Exercise directions: Starting at the top of the entries below, print each line exactly until the line with "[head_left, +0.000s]" has been printed too.

Given data:
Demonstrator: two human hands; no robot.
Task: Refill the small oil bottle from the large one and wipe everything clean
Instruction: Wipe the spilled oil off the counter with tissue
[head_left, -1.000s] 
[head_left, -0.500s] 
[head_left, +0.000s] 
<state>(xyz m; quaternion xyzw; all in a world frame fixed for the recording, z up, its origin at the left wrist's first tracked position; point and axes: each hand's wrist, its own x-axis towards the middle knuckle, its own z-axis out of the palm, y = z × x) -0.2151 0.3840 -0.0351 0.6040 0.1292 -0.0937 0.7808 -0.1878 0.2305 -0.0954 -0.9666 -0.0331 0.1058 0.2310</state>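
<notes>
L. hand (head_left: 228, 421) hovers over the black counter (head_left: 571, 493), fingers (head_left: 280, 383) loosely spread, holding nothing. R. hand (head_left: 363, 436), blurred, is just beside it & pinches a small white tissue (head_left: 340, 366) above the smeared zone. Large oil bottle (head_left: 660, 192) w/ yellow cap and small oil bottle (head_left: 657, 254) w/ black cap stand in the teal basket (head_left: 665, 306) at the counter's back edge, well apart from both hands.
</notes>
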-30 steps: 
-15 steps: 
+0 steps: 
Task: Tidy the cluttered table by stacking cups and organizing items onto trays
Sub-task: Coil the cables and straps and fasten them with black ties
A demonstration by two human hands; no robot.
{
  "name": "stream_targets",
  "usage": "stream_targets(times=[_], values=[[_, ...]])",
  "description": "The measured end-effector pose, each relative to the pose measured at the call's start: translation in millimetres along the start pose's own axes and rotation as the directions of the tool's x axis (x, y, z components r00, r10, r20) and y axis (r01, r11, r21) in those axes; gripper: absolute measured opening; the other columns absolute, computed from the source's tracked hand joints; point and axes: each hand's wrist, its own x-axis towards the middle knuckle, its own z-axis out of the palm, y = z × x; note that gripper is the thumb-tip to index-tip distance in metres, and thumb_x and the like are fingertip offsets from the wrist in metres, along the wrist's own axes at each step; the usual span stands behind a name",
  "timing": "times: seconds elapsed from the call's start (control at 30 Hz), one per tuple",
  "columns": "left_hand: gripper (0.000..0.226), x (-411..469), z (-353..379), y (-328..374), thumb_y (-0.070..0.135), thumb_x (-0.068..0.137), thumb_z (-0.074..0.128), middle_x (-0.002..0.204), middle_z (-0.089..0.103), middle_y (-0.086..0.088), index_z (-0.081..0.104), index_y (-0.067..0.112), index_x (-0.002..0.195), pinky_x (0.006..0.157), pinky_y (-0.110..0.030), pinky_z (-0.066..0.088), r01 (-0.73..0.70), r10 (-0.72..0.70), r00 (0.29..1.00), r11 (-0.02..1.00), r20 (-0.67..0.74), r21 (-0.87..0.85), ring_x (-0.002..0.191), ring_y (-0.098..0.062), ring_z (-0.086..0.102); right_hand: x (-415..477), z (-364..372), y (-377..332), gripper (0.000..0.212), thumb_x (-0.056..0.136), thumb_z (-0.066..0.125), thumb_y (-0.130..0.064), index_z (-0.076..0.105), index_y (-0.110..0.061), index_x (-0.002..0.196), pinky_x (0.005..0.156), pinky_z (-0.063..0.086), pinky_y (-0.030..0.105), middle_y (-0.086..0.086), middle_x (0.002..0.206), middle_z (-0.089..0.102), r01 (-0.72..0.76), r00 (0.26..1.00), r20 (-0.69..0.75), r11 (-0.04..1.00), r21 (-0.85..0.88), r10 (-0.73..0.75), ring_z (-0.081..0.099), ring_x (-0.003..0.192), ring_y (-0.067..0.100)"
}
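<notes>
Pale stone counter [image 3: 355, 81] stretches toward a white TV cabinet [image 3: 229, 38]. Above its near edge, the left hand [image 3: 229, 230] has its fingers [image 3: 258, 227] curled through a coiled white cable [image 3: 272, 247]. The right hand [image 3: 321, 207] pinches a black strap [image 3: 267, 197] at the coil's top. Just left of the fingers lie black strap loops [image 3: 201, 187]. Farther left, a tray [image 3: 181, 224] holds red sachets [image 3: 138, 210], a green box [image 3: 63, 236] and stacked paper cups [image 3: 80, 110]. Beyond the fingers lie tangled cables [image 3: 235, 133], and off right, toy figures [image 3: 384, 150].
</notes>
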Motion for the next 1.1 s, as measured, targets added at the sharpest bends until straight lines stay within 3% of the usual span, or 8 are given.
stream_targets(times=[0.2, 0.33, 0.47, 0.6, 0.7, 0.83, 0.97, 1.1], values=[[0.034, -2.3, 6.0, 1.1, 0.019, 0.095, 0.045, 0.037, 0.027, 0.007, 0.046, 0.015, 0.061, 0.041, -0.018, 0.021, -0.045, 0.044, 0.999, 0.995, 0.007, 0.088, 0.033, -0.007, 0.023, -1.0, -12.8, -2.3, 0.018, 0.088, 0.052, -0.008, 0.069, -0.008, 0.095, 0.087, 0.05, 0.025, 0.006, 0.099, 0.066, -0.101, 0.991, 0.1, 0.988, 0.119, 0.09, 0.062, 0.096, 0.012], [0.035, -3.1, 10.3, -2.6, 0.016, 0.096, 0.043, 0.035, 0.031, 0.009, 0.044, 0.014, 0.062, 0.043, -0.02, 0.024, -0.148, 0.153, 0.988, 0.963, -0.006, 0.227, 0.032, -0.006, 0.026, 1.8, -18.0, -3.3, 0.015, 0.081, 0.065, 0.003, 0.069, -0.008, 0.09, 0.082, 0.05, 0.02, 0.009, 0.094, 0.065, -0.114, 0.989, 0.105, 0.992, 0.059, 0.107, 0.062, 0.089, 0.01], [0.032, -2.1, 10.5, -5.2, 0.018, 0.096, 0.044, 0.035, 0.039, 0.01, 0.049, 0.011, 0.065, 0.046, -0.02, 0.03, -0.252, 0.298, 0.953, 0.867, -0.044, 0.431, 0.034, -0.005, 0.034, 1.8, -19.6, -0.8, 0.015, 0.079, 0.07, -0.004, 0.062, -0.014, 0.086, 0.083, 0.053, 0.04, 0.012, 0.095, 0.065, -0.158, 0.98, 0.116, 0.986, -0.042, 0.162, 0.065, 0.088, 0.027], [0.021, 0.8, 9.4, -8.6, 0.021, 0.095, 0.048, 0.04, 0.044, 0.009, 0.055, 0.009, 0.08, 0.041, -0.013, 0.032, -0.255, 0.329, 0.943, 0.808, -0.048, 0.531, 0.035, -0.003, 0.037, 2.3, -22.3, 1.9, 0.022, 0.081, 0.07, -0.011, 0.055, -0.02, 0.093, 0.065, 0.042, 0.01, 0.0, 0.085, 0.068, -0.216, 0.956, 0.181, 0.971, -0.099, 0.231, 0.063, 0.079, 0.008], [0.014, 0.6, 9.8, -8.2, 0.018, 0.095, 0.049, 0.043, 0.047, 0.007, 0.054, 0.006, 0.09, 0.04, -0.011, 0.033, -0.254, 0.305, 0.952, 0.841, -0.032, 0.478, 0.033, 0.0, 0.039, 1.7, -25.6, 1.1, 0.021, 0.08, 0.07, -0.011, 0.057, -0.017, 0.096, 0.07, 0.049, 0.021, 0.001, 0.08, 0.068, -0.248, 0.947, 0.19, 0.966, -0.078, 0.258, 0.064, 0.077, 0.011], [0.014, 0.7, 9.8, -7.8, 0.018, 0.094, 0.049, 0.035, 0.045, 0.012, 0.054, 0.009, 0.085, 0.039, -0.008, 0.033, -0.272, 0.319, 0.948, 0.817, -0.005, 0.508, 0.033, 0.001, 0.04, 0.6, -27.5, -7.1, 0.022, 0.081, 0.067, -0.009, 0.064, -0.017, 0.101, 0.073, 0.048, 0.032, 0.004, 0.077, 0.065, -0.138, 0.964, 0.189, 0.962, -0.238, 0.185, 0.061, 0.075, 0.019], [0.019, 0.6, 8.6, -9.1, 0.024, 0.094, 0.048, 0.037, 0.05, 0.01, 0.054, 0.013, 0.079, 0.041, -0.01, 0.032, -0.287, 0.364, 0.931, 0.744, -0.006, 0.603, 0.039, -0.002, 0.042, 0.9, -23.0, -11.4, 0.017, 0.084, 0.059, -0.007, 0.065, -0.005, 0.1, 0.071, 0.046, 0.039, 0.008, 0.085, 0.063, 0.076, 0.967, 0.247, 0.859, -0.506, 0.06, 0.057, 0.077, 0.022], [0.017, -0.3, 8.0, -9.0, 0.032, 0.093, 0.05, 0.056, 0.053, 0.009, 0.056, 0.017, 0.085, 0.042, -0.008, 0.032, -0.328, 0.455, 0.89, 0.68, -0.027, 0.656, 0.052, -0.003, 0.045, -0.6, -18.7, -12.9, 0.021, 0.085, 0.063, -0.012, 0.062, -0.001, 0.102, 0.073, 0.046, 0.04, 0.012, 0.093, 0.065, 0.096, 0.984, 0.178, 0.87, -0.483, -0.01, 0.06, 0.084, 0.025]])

Task result:
Demonstrator: two human hands; no robot.
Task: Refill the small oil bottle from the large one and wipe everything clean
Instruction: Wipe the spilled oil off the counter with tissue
[head_left, -1.000s] 
[head_left, -0.500s] 
[head_left, +0.000s] 

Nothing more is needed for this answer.